Input
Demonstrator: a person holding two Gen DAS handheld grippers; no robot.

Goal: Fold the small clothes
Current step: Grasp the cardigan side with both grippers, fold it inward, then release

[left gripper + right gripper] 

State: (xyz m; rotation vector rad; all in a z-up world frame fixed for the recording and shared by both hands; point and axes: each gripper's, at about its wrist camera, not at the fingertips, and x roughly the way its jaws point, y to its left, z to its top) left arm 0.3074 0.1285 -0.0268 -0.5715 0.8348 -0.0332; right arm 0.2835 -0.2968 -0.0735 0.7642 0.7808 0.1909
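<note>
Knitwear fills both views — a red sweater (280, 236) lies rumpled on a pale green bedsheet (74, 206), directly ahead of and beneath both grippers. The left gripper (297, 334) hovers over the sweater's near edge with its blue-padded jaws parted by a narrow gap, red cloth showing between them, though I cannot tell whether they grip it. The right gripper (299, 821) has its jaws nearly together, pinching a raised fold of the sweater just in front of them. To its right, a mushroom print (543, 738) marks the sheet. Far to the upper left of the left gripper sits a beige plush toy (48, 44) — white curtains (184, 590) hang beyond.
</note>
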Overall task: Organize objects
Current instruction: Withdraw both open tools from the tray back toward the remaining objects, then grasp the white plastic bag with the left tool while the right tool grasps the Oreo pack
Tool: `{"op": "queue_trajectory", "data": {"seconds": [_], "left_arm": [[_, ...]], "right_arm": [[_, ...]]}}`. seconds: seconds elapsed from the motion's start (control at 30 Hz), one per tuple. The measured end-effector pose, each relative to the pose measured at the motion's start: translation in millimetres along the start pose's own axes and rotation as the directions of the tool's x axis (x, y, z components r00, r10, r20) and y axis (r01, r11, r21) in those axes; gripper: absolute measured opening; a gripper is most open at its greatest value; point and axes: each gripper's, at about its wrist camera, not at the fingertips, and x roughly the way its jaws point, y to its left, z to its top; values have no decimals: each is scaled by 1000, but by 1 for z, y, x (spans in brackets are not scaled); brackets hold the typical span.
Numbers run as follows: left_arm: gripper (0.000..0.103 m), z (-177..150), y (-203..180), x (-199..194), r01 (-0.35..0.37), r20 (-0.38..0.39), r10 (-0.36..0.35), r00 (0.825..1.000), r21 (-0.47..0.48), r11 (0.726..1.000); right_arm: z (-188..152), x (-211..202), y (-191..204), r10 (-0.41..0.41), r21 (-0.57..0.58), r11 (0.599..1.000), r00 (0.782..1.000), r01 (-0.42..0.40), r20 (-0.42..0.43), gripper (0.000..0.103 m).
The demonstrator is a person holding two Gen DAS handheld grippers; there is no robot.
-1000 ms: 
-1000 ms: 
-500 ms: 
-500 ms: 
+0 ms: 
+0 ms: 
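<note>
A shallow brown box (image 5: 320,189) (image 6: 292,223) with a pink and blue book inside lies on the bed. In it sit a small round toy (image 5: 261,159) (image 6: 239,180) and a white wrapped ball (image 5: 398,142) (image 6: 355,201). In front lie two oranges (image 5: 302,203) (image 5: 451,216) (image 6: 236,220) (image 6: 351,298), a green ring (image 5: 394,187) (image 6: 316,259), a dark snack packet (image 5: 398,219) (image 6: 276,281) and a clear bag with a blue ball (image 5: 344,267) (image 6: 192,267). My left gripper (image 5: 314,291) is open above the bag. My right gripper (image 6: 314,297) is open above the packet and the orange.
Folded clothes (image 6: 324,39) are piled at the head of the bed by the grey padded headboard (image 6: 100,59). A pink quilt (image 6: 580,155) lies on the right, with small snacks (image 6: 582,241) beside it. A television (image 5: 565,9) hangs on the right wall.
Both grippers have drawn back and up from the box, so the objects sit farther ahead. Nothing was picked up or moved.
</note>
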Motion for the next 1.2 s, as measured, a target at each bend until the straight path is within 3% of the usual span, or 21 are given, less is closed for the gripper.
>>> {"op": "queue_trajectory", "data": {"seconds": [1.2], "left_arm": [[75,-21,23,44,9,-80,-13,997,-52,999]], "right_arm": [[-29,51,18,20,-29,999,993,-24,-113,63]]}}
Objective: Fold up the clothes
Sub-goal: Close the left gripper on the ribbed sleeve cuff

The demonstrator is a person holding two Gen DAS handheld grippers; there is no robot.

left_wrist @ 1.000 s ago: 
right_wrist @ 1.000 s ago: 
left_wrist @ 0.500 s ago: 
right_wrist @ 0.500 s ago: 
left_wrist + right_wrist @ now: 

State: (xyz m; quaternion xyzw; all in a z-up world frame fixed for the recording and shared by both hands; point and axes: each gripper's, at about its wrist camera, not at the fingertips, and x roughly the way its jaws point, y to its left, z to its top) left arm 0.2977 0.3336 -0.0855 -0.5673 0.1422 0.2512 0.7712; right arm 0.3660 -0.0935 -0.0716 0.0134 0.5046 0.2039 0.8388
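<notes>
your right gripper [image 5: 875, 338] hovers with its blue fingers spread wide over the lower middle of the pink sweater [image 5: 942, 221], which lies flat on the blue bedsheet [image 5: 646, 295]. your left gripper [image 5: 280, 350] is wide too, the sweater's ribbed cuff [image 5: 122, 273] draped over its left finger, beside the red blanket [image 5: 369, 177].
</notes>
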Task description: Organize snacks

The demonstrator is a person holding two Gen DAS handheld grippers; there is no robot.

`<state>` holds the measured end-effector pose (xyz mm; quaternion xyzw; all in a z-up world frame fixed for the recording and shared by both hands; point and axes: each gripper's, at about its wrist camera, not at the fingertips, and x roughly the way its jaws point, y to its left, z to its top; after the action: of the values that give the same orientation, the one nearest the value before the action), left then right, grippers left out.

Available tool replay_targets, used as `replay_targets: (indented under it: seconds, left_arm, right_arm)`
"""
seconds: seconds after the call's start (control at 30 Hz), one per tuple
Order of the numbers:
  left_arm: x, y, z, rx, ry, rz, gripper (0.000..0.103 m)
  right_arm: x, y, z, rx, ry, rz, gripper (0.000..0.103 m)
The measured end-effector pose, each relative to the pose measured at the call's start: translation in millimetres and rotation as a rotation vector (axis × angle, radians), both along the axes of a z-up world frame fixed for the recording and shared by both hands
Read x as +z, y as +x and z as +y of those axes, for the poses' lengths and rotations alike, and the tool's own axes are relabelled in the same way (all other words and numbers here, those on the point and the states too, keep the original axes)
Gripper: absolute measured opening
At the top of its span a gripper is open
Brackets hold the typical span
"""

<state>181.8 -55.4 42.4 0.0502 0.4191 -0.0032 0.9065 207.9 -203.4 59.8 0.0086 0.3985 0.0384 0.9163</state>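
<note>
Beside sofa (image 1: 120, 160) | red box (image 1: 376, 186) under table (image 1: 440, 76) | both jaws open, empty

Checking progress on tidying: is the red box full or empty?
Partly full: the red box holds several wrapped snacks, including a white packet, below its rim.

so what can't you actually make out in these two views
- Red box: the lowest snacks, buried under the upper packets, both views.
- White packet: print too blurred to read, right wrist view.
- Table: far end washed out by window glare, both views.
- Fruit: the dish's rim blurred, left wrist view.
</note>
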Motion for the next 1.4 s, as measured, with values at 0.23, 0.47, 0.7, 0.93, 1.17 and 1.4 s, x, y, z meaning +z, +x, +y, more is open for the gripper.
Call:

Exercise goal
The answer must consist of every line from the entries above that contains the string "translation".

Answer to this exercise
Tool: `{"op": "queue_trajectory", "data": {"seconds": [_], "left_arm": [[_, ...]], "right_arm": [[_, ...]]}}`. seconds: seconds elapsed from the motion's start (control at 30 Hz), one per tuple. The measured end-effector pose, each relative to the pose measured at the motion's start: translation in millimetres along the start pose's own axes and rotation as the directions of the tool's x axis (x, y, z components r00, r10, r20) and y axis (r01, r11, r21) in those axes; gripper: absolute measured opening; a gripper is most open at its greatest value; point and axes: each gripper's, at about its wrist camera, not at the fingertips, and x roughly the way its jaws point, y to its left, z to its top; values have no decimals: each is scaled by 1000, but by 1 for z, y, x (spans in brackets are not scaled); brackets hold the typical span.
The measured end-effector pose, each relative to the pose measured at the call's start: translation in millimetres and rotation as a rotation vector (axis × angle, radians), both along the axes of a z-up world frame fixed for the recording and shared by both hands

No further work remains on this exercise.